What will new grammar schools mean to UK universities?

‘Institutions attempting to run fair (contextualised) admissions will have more factors to take into account. At the very least, a wave of new grammar schools (and therefore an increase in the number of secondary moderns alongside) would increase the diversity of the UK’s school system, and many universities seek to account for such diversity in schooling when assessing applicants.

There is another question of relevance to higher education too, though. The UK has a hyper-selective university system. At its simplest, this means that the best-performing school pupils tend to aim for Oxbridge or other (generally ancient) prestigious institutions and, if they get in, typically travel halfway across the country to take up a residential place – on something I have in the past termed the boarding school model of higher education. Indeed, this national hierarchical system is the very reason why it is so important to have sensitive admissions arrangements that respond to different students’ characteristics.

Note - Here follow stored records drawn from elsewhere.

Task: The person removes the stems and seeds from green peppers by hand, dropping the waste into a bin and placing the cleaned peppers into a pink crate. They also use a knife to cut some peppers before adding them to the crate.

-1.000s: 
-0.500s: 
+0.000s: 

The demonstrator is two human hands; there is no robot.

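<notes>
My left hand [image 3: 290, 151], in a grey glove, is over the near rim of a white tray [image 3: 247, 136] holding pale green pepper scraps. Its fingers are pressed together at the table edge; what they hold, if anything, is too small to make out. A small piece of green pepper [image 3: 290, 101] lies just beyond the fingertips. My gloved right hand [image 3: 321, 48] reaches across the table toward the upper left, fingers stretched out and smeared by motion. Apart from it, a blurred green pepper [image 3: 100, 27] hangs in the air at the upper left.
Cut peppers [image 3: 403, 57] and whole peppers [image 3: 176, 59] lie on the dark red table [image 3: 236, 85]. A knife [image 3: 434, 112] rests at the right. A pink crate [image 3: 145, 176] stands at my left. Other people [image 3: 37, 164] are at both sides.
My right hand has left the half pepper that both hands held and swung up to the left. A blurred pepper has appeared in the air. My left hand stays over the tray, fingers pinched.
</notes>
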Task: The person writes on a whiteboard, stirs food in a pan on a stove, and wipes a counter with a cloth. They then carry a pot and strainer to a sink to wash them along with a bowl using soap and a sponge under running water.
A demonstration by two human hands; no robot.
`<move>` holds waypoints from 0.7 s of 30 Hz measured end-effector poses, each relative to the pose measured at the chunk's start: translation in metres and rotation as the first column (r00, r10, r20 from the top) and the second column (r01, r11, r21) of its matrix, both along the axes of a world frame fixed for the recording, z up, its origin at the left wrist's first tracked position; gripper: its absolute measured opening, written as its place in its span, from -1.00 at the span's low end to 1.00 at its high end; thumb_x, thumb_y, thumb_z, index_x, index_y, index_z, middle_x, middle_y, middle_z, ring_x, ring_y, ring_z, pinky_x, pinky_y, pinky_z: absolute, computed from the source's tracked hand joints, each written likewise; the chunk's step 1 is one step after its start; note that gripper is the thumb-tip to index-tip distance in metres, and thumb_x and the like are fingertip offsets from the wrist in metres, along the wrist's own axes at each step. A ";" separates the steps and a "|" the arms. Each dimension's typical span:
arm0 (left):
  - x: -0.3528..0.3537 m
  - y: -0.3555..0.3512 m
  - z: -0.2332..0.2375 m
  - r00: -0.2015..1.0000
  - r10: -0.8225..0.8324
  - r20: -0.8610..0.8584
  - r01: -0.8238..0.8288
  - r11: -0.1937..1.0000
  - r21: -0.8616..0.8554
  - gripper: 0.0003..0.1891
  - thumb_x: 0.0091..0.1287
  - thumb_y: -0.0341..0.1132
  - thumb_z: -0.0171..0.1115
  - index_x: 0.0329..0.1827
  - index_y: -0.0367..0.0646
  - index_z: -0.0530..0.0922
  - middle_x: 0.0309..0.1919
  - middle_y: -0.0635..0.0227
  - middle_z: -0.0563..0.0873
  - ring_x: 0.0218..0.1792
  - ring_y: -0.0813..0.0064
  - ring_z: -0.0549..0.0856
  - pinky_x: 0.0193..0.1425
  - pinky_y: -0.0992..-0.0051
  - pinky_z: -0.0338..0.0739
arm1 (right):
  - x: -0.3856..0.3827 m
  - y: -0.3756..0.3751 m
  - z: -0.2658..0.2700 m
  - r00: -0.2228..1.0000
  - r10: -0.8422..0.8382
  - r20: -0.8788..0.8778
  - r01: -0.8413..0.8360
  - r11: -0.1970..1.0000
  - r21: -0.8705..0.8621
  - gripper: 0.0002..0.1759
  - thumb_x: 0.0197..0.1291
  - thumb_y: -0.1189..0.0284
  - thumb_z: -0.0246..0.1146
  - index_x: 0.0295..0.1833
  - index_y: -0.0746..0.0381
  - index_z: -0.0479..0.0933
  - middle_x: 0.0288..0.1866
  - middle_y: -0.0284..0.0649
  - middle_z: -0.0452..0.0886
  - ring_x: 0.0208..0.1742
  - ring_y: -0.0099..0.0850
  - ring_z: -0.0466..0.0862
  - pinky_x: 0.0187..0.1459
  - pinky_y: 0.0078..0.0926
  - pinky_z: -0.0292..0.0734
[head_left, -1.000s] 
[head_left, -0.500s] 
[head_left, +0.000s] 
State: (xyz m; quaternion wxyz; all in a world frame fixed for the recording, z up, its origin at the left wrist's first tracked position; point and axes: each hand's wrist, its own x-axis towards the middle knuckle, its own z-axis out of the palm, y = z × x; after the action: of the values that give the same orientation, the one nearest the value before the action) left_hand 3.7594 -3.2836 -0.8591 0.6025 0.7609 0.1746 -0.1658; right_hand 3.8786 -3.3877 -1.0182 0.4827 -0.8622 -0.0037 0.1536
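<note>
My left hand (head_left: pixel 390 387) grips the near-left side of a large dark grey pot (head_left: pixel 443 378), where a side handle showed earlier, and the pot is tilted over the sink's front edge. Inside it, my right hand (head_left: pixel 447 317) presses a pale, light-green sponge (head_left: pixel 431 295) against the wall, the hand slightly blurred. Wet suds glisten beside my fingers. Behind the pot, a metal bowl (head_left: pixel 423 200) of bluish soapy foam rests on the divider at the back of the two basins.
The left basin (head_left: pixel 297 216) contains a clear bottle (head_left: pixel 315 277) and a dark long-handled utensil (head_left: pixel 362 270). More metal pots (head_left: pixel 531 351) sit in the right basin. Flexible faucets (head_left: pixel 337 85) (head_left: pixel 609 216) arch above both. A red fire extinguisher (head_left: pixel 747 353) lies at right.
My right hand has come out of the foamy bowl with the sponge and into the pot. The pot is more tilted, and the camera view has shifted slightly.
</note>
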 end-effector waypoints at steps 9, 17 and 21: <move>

The complicated admissions procedures seem normal to many Britons because they are so deeply ingrained, but they are unusual across the world – as our work on Australia, for example, shows, in many countries you generally go to a local university rather than one that could be tens or even hundreds of miles away. In these other countries, there is typically a less clear hierarchy of institutions (although not necessarily an absence of hierarchy – big Australian cities have more than one university with more than one mission).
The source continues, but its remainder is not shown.